Alcyonius, Peter

, a learned Italian, was born at Venice, of poor parents of the lowest class, about the end of the fifteenth century. Alcyonius, or Alcyonio, was not his family name, but he is supposed to have adopted it, according to the custom of his age, to give himself an air of antiquity or classical origin. Whatever the meanness of his birth, he had the merit of applying in his youth to the learned languages with such success, as to become a very accomplished scholar. He was corrector of the press a considerable time for Aldus Manutius, and is entitled to a share in the praises given to the editions of that learned printer. He translated into Latin several treatises of Aristotle; but Sepulveda wrote against these versions, and pointed out so many errors in them, that Alcyonius had no other remedy than buying up as many copies as he could get of Sepulveda’s work, and burning them. The treatise which Alcyonius published concerning Banishment contained so many fine passages, with others quite the reverse, | that it was thought he had interwoven with somewhat of his own, several fragments of Cicero’s treatise De Gloria; and that afterwards, in order to save himself from being detected in this theft, he burnt the manuscript of Cicero, the only one extant. Paulus Manutius, in his commentary upon these words of Cicero, “Libruni tibi celeriter mittam de gloria,” has the following passage relating to this affair: “He means (says he) his two books on Glory, which were handed down to the age of our fathers; for Bernard Justinian, in the index of his books, mentions Cicero de Gloria. This treatise, however, when Bernard had left his whole library to a nunnery, could not be found, though sought after with great care, and nobody doubted but Peter Alcyonius, who, being physician to the nunnery, was intrusted with the library, had basely stolen it. And truly, in his treatise of Banishment, some things are found interspersed here and there, which seem not to savour of Alcyonius, but of some higher author.Paul Jovius repeated this accusation, and it was adopted as a fact by other writers. Alcyonius, however, has been amply vindicated by some late biographers, particularly Tiraboschi, who has proved that the charge was not only destitute of truth, but of probability.
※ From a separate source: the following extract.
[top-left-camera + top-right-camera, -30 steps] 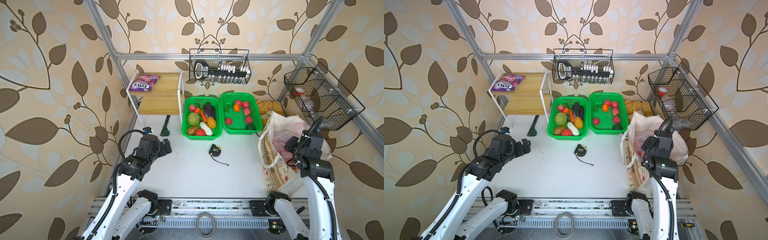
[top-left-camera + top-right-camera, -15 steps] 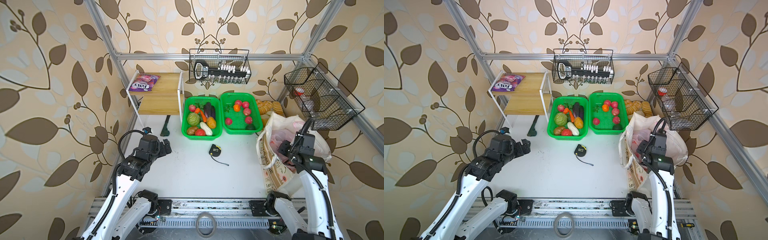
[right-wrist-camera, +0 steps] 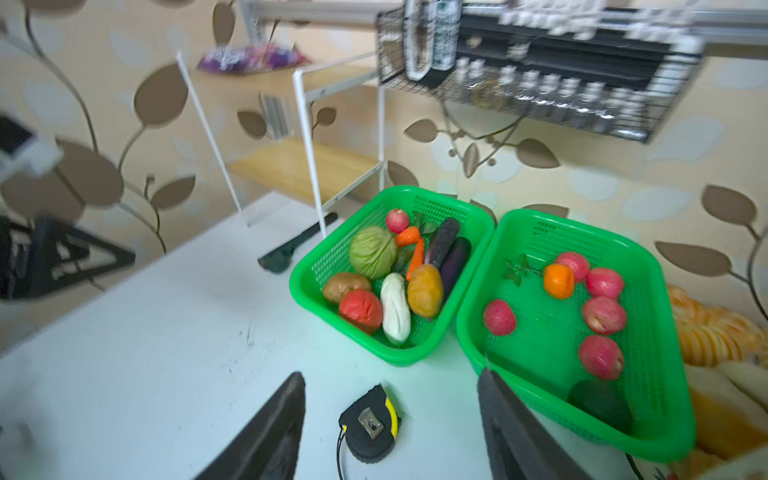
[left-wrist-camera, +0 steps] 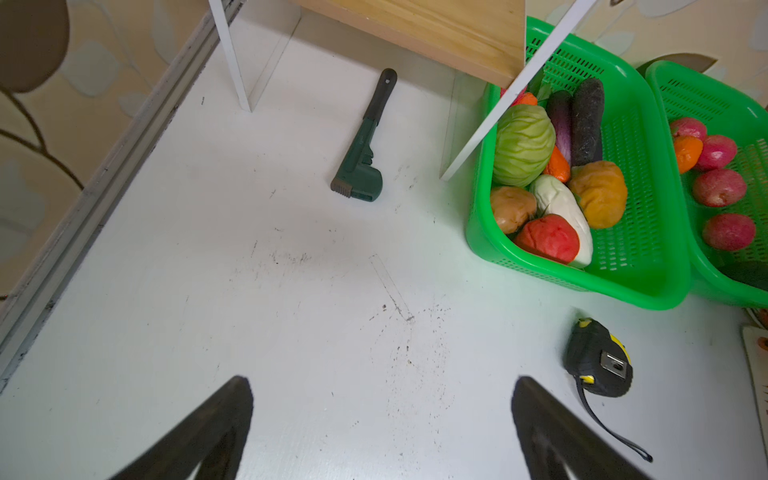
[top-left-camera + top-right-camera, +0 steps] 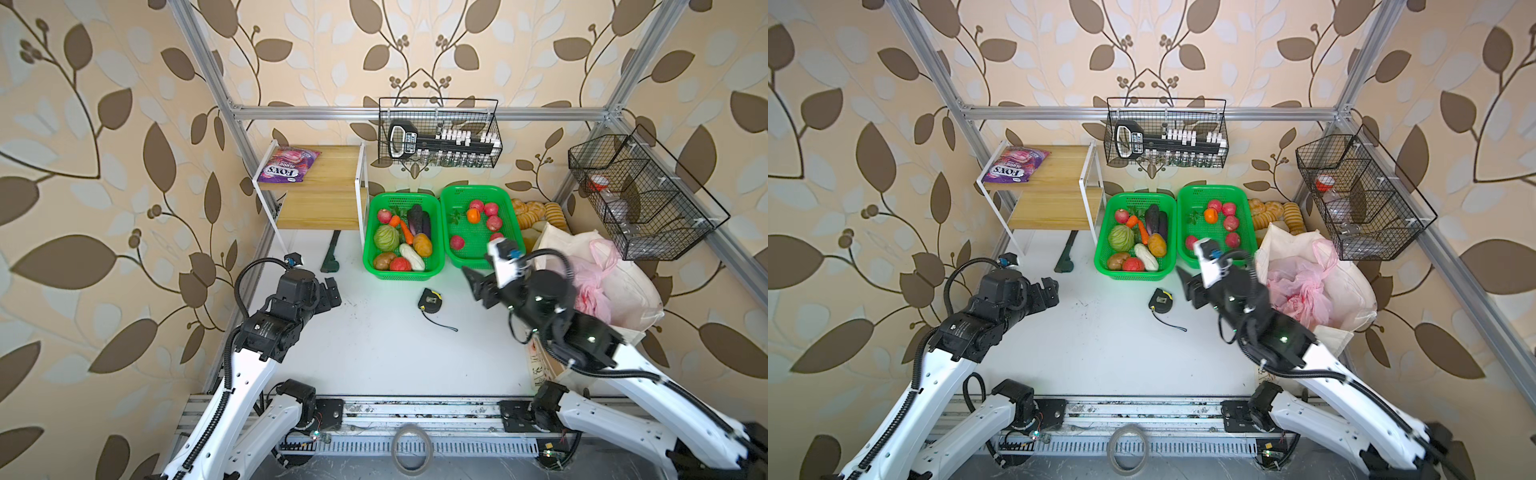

In 1517, he aspired to the professor’s chair, which his master Marcus Musurus held, but was rejected on account of his youth. In 1521, however, he went from Venice to Florence, where he obtained, by the interest of the cardinal Julius de Medicis, the Greek professorship of that university, and, besides his’ salary, had ten ducats a month from the cardinal de Medicis, to translate GalenDe partibus animalium.” As soon as he understood that this cardinal was created pope, he asked leave of the Florentines to depart; and though he was refused, he went nevertheless to Rome, in great hopes of raising himself there. He lost all his fortune during the troubles the Columnas raised in Rome; and some time after, when the emperor’s troops took the city, in 1527, he received a wound when flying for shelter to the castle of St. Angelo: but got thither, notwithstanding he was pursued by the soldiers, and joined Clement VII. He was afterwards guilty of base ingratitude towards this pope; for, as soon as the siege was raised, he deserted him, and went over to cardinal Pompeius Colutnna, at whose house he fell sick, and died a few months after, in his fortieth year. Alcyonius might have made greater advances in learning, had he not been too much influenced | by vanity and self-conceit, which hindered him from taking the advice of his friends. He was likewise too much addicted to detraction and abuse, which raised him many enemies. Menckenius reprinted his treatise “De Exilio,” in 1707, 12mo, Leipsic, with those of Valerianus and Tollius on the misfortunes of men of letters, and other pieces on the same subject, under the title of “Analecta de calamitate Literatorum.” The treatise “De Exilio” was first printed at the Aldine press, 1522, 4to. The only other original works which he left are, his orations on the taking of Rome, and on the knights who died at the siege of Rhodes; which we cannot find to have been published, but which had merit enough to prove him capable of writing the treatise on exile. 1

1 Gen. Dict. —Moreri. P. Jov. Elog. —Saxii Onomasticon, Bio. Universelle. —Tiraboschi. Mazzuchelli Scrittori Italiani.